> _Exercise_:
The whole listing, please: repeat it exactly, with the pictures left out.
:: Data provided ::
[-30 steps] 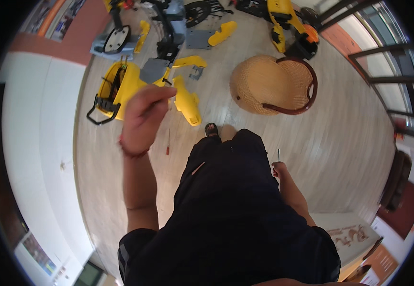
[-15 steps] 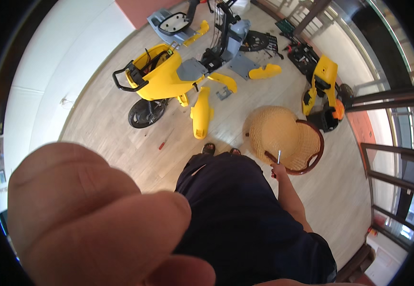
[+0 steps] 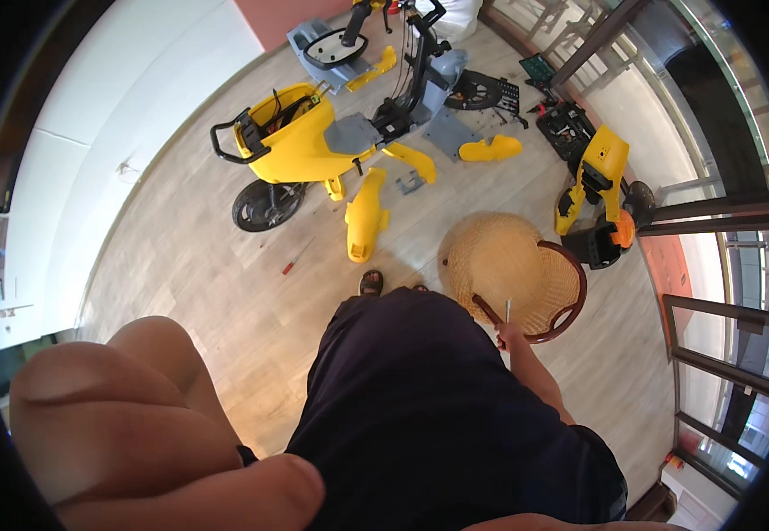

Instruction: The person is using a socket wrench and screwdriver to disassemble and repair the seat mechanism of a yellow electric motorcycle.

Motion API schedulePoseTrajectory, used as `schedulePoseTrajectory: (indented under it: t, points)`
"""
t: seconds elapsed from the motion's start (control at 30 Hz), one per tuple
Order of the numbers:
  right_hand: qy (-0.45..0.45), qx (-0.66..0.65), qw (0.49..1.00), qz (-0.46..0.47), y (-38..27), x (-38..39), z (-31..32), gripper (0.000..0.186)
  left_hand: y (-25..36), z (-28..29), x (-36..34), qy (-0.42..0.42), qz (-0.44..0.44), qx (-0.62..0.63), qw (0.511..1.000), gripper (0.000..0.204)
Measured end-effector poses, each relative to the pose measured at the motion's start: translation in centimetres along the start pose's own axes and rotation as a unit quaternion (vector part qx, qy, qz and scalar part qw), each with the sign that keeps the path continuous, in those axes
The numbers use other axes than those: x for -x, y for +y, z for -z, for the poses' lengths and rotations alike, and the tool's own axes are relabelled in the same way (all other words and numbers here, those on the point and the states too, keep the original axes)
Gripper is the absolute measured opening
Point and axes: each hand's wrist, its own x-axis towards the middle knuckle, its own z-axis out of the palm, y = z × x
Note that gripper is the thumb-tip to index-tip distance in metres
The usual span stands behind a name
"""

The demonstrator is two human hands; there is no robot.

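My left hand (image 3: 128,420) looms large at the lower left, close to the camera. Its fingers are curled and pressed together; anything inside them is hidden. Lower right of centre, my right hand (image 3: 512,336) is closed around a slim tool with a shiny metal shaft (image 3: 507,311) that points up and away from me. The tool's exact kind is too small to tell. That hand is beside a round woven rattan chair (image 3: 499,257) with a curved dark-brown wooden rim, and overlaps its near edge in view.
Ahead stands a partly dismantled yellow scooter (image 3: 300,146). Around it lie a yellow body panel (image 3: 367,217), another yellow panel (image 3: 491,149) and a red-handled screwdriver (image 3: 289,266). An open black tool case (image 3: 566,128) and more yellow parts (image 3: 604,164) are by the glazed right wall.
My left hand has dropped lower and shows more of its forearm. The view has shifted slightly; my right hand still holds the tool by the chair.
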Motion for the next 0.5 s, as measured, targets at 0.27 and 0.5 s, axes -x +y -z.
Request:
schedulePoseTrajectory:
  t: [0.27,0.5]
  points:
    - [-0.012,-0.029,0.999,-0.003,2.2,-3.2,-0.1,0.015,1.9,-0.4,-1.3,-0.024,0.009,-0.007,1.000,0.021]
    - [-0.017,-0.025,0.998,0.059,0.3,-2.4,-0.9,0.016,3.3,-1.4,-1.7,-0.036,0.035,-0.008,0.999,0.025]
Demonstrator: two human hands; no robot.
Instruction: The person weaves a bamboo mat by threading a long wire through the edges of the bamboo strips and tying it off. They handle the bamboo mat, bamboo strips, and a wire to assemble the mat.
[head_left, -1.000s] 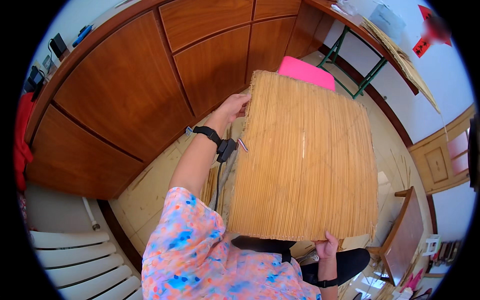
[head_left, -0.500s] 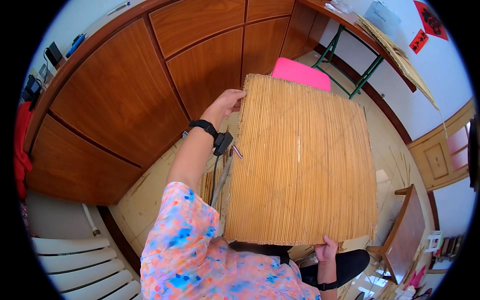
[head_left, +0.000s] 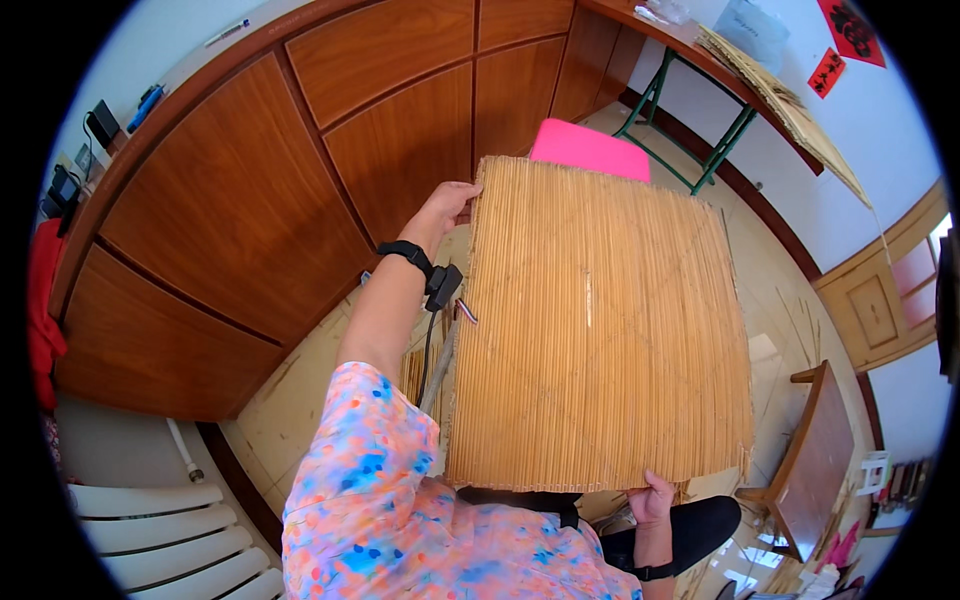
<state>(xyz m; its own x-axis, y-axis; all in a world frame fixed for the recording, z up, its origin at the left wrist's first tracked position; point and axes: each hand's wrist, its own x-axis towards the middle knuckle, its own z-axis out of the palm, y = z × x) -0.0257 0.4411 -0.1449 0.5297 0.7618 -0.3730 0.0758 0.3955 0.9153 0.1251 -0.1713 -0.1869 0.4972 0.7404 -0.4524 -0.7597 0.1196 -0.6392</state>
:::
> _Task response_:
[-30 steps] 
[-15 steps] 
[+0 steps] 

Instruction: The person is using a socket wrench and screwdriver to disassemble and repair the seat mechanism of a yellow electric motorcycle.

Motion API schedulePoseTrajectory, used as `schedulePoseTrajectory: (indented under it: t, points)`
"""
t: seconds elapsed from the motion's start (control at 30 Hz), one per tuple
Order of the numbers:
  right_hand: qy (-0.45..0.45), qx (-0.66..0.65), qw (0.49..1.00), qz (-0.46..0.47), y (-38..27), x (-38..39), z (-31..32), gripper (0.000..0.186)
  left_hand: y (-25..36), z (-28..29), x (-36..34), qy (-0.42..0.42), qz (-0.44..0.44), qx (-0.62..0.63), qw (0.511..1.000), gripper (0.000..0.204)
Measured end-effector poses, each relative to the pose measured at the motion's start: translation in centimetres along the start pose's own axes and rotation as a unit quaternion (vector part qx, qy, qz and scalar part qw), each with the sign that keeps the path continuous, in those axes
The numbers use other axes than those: x for -x, y for +y, z for -z, for the poses' lengths and rotations alike, and the tool's own axes are relabelled in the same way (all other words and numbers here, those on the point and the states too, keep the original axes)
Gripper is the absolute measured opening
Point and axes: each hand's wrist, its own x-axis towards the middle knuckle, its own z-axis out of the palm, y = z × x
Note that gripper is the thumb-tip to index-tip distance in metres
The usual span stands behind a name
"""

The demonstrator is two human hands; there is no robot.

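My left hand (image 3: 128,420) looms large at the lower left, close to the camera. Its fingers are curled and pressed together; anything inside them is hidden. Lower right of centre, my right hand (image 3: 512,336) is closed around a slim tool with a shiny metal shaft (image 3: 507,311) that points up and away from me. The tool's exact kind is too small to tell. That hand is beside a round woven rattan chair (image 3: 499,257) with a curved dark-brown wooden rim, and overlaps its near edge in view.
Ahead stands a partly dismantled yellow scooter (image 3: 300,146). Around it lie a yellow body panel (image 3: 367,217), another yellow panel (image 3: 491,149) and a red-handled screwdriver (image 3: 289,266). An open black tool case (image 3: 566,128) and more yellow parts (image 3: 604,164) are by the glazed right wall.
My left hand has dropped lower and shows more of its forearm. The view has shifted slightly; my right hand still holds the tool by the chair.
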Motion for the next 0.5 s, as measured, targets at 0.27 and 0.5 s, axes -x +y -z.
Request:
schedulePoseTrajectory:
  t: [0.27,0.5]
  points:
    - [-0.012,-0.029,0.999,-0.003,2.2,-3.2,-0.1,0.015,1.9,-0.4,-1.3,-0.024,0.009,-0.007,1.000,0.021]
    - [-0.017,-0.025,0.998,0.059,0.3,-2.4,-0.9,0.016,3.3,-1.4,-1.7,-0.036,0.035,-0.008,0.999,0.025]
Demonstrator: two human hands; no robot.
Instruction: The person weaves a bamboo mat by threading a long wire through the edges of the bamboo strips and tying it off. They handle the bamboo mat, bamboo strips, and a wire to assemble the mat.
[head_left, -1.000s] 
[head_left, -0.500s] 
[head_left, +0.000s] 
<state>(xyz m; its own x-axis, y-axis; all in a world frame fixed for the recording, z up, its origin at the left wrist's first tracked position; point and axes: each hand's wrist, its own x-axis towards the middle knuckle, its own z-axis out of the palm, y = z × x) -0.0257 0.4411 -0.1449 0.5297 0.7618 -0.3730 0.0758 0.3955 0.9153 0.1251 -0.1713 -0.1869 0.4972 0.7404 -0.4524 -0.7597 0.1196 -0.6392</state>

The exercise requires no further output.